About this task | Line by line, retype the data exactly as it is given.

(Items from a data source)
----------
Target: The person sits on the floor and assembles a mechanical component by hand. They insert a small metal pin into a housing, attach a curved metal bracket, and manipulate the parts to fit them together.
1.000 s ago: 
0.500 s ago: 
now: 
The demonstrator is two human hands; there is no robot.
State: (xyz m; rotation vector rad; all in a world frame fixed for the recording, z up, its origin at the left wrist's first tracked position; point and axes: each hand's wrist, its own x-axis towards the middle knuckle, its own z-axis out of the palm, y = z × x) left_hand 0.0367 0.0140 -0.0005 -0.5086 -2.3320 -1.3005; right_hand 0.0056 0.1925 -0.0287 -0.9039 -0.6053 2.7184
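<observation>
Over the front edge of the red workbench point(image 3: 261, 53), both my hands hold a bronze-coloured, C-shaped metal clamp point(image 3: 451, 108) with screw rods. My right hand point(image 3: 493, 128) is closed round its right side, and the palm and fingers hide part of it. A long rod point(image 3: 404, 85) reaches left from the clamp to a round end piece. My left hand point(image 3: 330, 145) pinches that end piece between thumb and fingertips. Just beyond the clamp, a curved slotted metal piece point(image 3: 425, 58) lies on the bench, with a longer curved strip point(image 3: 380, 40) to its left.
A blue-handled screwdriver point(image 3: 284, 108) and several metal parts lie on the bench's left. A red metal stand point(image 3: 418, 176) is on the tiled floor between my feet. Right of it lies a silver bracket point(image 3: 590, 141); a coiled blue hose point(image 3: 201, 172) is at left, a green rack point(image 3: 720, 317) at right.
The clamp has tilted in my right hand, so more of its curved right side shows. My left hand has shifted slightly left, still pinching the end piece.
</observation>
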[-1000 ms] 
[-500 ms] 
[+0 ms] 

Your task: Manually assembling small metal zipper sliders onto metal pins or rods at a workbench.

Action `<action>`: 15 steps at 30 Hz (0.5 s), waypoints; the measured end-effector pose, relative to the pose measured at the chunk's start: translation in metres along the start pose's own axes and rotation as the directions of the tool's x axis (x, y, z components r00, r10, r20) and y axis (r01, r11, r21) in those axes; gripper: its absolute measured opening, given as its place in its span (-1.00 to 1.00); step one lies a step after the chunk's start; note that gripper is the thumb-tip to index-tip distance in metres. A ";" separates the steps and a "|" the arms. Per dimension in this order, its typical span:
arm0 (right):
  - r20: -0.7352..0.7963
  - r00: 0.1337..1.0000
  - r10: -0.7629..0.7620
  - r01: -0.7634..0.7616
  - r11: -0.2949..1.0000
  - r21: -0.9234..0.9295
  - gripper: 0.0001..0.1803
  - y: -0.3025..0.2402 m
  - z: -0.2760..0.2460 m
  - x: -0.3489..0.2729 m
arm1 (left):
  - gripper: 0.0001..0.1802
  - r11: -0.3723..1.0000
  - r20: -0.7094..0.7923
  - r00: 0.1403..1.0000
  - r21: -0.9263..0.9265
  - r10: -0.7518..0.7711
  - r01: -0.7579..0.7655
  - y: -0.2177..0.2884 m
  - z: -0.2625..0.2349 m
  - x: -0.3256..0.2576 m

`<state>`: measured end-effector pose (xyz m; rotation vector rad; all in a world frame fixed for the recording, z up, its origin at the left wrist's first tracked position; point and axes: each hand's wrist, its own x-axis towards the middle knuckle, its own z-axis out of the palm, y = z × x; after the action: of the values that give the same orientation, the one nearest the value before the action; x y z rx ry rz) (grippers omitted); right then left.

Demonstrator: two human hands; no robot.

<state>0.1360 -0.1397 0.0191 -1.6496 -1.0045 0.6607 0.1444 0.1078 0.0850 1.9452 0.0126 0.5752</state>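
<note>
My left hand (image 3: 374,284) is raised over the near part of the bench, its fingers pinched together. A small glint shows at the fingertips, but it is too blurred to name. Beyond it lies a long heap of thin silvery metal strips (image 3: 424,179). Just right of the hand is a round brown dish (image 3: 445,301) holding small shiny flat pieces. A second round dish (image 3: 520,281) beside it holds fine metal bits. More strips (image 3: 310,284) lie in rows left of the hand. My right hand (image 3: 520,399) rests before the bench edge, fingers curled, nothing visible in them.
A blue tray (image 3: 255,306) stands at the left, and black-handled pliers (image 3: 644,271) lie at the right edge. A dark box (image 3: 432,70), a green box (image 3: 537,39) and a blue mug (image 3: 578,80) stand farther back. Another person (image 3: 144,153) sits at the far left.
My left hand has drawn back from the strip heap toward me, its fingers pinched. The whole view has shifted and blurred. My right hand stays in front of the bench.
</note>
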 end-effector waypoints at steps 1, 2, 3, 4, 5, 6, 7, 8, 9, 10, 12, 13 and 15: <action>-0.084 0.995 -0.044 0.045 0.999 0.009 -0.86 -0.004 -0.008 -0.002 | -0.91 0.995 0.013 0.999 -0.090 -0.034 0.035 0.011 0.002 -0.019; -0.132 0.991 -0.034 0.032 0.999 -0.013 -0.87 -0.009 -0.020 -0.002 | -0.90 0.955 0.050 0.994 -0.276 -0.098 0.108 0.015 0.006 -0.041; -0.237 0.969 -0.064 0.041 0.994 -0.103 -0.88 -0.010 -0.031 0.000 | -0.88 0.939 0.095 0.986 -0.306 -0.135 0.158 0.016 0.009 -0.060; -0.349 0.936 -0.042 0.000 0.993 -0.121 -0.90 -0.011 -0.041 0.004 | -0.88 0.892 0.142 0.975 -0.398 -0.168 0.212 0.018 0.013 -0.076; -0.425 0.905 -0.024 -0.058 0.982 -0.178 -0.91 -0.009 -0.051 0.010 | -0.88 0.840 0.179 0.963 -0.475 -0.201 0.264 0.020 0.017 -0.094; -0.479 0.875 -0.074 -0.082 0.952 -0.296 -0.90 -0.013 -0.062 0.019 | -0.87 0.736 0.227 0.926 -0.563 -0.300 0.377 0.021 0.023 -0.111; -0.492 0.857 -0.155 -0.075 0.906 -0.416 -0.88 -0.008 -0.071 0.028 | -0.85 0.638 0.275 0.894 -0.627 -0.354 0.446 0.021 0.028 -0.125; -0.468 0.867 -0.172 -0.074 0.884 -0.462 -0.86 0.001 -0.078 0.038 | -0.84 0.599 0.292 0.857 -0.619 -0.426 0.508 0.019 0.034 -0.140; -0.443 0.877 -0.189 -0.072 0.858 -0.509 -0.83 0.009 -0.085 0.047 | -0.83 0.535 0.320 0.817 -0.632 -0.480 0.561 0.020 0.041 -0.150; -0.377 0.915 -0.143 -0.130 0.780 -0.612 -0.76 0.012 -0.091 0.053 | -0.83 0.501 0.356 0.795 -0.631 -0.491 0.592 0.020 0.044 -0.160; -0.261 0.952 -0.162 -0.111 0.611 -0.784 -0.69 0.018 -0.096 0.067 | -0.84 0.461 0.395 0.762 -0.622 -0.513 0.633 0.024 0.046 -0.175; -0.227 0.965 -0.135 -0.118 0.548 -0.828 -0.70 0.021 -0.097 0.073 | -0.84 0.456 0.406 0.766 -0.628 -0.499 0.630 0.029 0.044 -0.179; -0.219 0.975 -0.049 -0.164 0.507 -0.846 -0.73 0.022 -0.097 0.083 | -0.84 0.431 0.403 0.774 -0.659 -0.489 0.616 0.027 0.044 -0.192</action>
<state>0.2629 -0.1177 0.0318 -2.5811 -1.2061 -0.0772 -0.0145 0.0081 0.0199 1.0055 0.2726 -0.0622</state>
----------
Your response |
Target: The person sits on the floor and assembles a mechanical component by hand. They insert a small metal pin into a housing, attach a curved metal bracket, and manipulate the parts to fit them together.
1.000 s ago: 
0.500 s ago: 
now: 
The demonstrator is two human hands; there is no robot.
State: (xyz m; rotation vector rad; all in a world frame fixed for the recording, z up, its origin at the left wrist's first tracked position; point and axes: each hand's wrist, its own x-axis towards the middle knuckle, its own z-axis out of the palm, y = z × x) left_hand 0.0367 0.0140 -0.0005 -0.5086 -2.3320 -1.3005; right_hand 0.0056 0.1925 -0.0287 -0.9039 -0.6053 2.7184
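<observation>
Over the front edge of the red workbench point(image 3: 261, 53), both my hands hold a bronze-coloured, C-shaped metal clamp point(image 3: 451, 108) with screw rods. My right hand point(image 3: 493, 128) is closed round its right side, and the palm and fingers hide part of it. A long rod point(image 3: 404, 85) reaches left from the clamp to a round end piece. My left hand point(image 3: 330, 145) pinches that end piece between thumb and fingertips. Just beyond the clamp, a curved slotted metal piece point(image 3: 425, 58) lies on the bench, with a longer curved strip point(image 3: 380, 40) to its left.
A blue-handled screwdriver point(image 3: 284, 108) and several metal parts lie on the bench's left. A red metal stand point(image 3: 418, 176) is on the tiled floor between my feet. Right of it lies a silver bracket point(image 3: 590, 141); a coiled blue hose point(image 3: 201, 172) is at left, a green rack point(image 3: 720, 317) at right.
The clamp has tilted in my right hand, so more of its curved right side shows. My left hand has shifted slightly left, still pinching the end piece.
</observation>
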[-1000 ms] 
[-500 ms] 
[+0 ms] 

Your task: Manually assembling small metal zipper sliders onto metal pins or rods at a workbench.

Action `<action>`: 15 steps at 30 Hz (0.5 s), waypoints; the measured end-effector pose, relative to the pose measured at the chunk's start: translation in metres along the start pose's own axes and rotation as the directions of the tool's x axis (x, y, z components r00, r10, r20) and y axis (r01, r11, r21) in those axes; gripper: its absolute measured opening, given as its place in its span (-1.00 to 1.00); step one lies a step after the chunk's start; note that gripper is the thumb-tip to index-tip distance in metres. A ";" separates the steps and a "|" the arms. Per dimension in this order, its typical span:
arm0 (right):
  - r20: -0.7352..0.7963
  - r00: 0.1337..1.0000
  - r10: -0.7629..0.7620
  - r01: -0.7634..0.7616
  - r11: -0.2949..1.0000
  - r21: -0.9234..0.9295
  - gripper: 0.0001..0.1803
  - y: -0.3025..0.2402 m
  - z: -0.2760..0.2460 m
  - x: -0.3489..0.2729 m
arm1 (left):
  - gripper: 0.0001..0.1802
  - r11: -0.3723..1.0000
  - r20: -0.7094..0.7923
  - r00: 0.1403..1.0000
  - r21: -0.9263..0.9265
  - r10: -0.7518..0.7711
  - r01: -0.7579..0.7655
  - y: -0.2177..0.2884 m
  - z: -0.2625..0.2349 m
  - x: -0.3256..0.2576 m

`<state>`: measured end-effector pose (xyz m; rotation vector rad; all in a world frame fixed for the recording, z up, its origin at the left wrist's first tracked position; point and axes: each hand's wrist, its own x-axis towards the middle knuckle, its own z-axis out of the palm, y = z × x; after the action: of the values that give the same orientation, the one nearest the value before the action; x y z rx ry rz) (grippers omitted); right then left.

Demonstrator: two human hands; no robot.

<state>0.1360 -0.1397 0.0191 -1.6496 -1.0045 0.6607 0.1444 0.1078 0.0850 1.9452 0.0126 0.5752</state>
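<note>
My left hand (image 3: 374,284) is raised over the near part of the bench, its fingers pinched together. A small glint shows at the fingertips, but it is too blurred to name. Beyond it lies a long heap of thin silvery metal strips (image 3: 424,179). Just right of the hand is a round brown dish (image 3: 445,301) holding small shiny flat pieces. A second round dish (image 3: 520,281) beside it holds fine metal bits. More strips (image 3: 310,284) lie in rows left of the hand. My right hand (image 3: 520,399) rests before the bench edge, fingers curled, nothing visible in them.
A blue tray (image 3: 255,306) stands at the left, and black-handled pliers (image 3: 644,271) lie at the right edge. A dark box (image 3: 432,70), a green box (image 3: 537,39) and a blue mug (image 3: 578,80) stand farther back. Another person (image 3: 144,153) sits at the far left.
My left hand has drawn back from the strip heap toward me, its fingers pinched. The whole view has shifted and blurred. My right hand stays in front of the bench.
</note>
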 end-effector waypoints at steps 1, 2, 3, 4, 5, 6, 7, 8, 9, 10, 12, 13 and 15: <action>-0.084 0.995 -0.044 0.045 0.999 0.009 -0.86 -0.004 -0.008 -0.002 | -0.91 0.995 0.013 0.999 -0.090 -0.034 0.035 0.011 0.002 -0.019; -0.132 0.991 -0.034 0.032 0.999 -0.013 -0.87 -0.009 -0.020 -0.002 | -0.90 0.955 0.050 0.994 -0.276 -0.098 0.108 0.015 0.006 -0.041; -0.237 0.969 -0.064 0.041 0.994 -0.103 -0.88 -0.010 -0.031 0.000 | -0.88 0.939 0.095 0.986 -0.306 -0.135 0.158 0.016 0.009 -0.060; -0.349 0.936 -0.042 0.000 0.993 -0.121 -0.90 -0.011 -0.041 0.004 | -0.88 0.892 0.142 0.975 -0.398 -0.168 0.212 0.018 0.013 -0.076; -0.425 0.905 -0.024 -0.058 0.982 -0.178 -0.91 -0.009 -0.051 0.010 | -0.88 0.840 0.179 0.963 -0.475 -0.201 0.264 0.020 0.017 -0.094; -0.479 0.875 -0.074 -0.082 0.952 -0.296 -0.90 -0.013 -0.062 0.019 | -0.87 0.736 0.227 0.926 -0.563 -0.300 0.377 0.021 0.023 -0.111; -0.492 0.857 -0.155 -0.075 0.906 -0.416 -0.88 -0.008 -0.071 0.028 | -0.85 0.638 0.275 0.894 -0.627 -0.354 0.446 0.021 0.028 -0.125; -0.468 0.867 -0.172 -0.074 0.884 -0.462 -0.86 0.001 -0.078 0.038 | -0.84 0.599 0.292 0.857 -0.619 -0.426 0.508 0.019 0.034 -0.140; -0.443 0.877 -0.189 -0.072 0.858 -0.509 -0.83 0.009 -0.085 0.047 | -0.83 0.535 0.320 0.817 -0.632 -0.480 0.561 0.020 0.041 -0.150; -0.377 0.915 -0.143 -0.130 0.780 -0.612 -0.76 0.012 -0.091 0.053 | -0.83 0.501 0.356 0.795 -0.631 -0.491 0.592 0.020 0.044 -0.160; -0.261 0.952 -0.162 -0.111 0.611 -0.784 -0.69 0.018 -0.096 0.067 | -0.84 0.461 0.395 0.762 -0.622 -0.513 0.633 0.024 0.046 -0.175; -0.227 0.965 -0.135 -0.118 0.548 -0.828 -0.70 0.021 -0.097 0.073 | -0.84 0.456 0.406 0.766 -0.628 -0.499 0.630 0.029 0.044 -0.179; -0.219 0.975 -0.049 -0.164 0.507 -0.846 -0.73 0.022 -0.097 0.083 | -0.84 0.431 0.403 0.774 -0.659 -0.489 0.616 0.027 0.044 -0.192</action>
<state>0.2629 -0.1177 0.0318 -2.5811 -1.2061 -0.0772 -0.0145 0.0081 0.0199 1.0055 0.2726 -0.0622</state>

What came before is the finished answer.